(Data items)
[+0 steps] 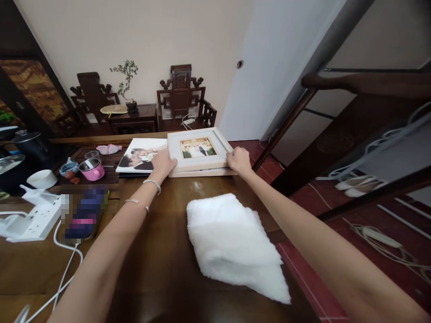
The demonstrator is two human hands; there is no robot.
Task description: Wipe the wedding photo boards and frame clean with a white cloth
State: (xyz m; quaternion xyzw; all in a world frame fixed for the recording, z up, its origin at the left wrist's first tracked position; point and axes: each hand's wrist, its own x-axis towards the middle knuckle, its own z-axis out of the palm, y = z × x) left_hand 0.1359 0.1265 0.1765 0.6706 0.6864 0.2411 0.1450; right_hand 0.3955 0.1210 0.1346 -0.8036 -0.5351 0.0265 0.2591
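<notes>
A pale wooden picture frame (220,160) with a small photo inside lies at the far edge of the wooden table, stacked on another frame or frames. My left hand (163,163) grips its left edge near the front corner, fingers curled. On the opposite side, my right hand (239,160) is closed round its right edge. Left of it lies a white photo print or album (134,154) with dark items under it, partly behind my left hand. A folded white fluffy cloth (232,242) rests on the table between my forearms.
To the left are a power strip (40,215) with cables, a phone (85,213), a pink mug (92,169), a white cup (42,179) and a black kettle (28,143). Dark wooden chairs (182,96) stand by the wall; another chair (336,134) is at the right.
</notes>
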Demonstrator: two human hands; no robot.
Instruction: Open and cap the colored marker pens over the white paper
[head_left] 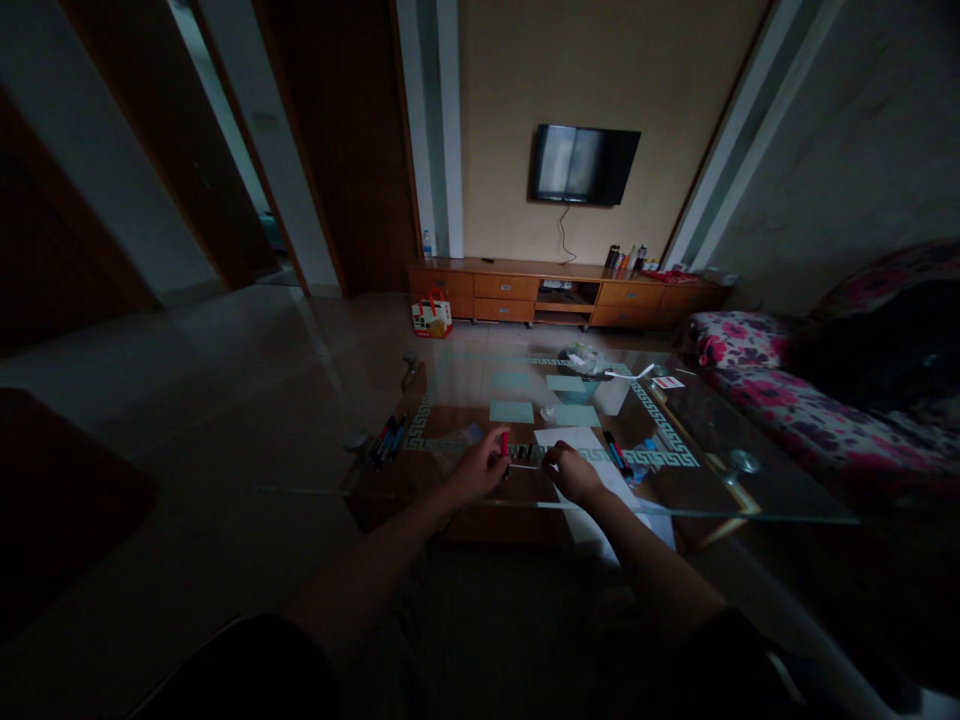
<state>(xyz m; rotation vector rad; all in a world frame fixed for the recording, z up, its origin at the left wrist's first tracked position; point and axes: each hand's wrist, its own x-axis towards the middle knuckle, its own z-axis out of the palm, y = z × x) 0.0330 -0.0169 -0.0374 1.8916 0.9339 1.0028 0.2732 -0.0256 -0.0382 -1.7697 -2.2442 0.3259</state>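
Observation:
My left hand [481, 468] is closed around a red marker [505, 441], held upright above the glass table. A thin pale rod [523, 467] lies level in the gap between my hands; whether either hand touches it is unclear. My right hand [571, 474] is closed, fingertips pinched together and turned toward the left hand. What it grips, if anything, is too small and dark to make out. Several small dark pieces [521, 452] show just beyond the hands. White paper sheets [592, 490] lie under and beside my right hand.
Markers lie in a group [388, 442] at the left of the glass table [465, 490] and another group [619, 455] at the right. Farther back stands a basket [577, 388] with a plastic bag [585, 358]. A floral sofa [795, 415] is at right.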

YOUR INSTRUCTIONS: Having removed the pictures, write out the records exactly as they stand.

RESPONSE AREA:
[+0 steps] 
The demonstrator is two human hands; there is no robot.
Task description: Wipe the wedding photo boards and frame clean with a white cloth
State: (xyz m; quaternion xyzw; all in a world frame fixed for the recording, z up, its origin at the left wrist's first tracked position; point and axes: each hand's wrist, its own x-axis towards the middle knuckle, its own z-axis out of the palm, y = z × x) left_hand 0.1359 0.1265 0.1765 0.6706 0.6864 0.2411 0.1450; right_hand 0.3955 0.1210 0.1346 -0.8036 -0.5351 0.0265 0.2591
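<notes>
A pale wooden picture frame (220,160) with a small photo inside lies at the far edge of the wooden table, stacked on another frame or frames. My left hand (163,163) grips its left edge near the front corner, fingers curled. On the opposite side, my right hand (239,160) is closed round its right edge. Left of it lies a white photo print or album (134,154) with dark items under it, partly behind my left hand. A folded white fluffy cloth (232,242) rests on the table between my forearms.
To the left are a power strip (40,215) with cables, a phone (85,213), a pink mug (92,169), a white cup (42,179) and a black kettle (28,143). Dark wooden chairs (182,96) stand by the wall; another chair (336,134) is at the right.
</notes>
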Demonstrator: two human hands; no robot.
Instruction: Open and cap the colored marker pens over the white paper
[head_left] 
<state>(xyz m; rotation vector rad; all in a world frame fixed for the recording, z up, its origin at the left wrist's first tracked position; point and axes: each hand's wrist, its own x-axis towards the middle knuckle, its own z-axis out of the palm, y = z × x) 0.0330 -0.0169 -0.0374 1.8916 0.9339 1.0028 0.2732 -0.0256 -0.0382 -1.7697 -2.2442 0.3259</state>
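Observation:
My left hand [481, 468] is closed around a red marker [505, 441], held upright above the glass table. A thin pale rod [523, 467] lies level in the gap between my hands; whether either hand touches it is unclear. My right hand [571, 474] is closed, fingertips pinched together and turned toward the left hand. What it grips, if anything, is too small and dark to make out. Several small dark pieces [521, 452] show just beyond the hands. White paper sheets [592, 490] lie under and beside my right hand.
Markers lie in a group [388, 442] at the left of the glass table [465, 490] and another group [619, 455] at the right. Farther back stands a basket [577, 388] with a plastic bag [585, 358]. A floral sofa [795, 415] is at right.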

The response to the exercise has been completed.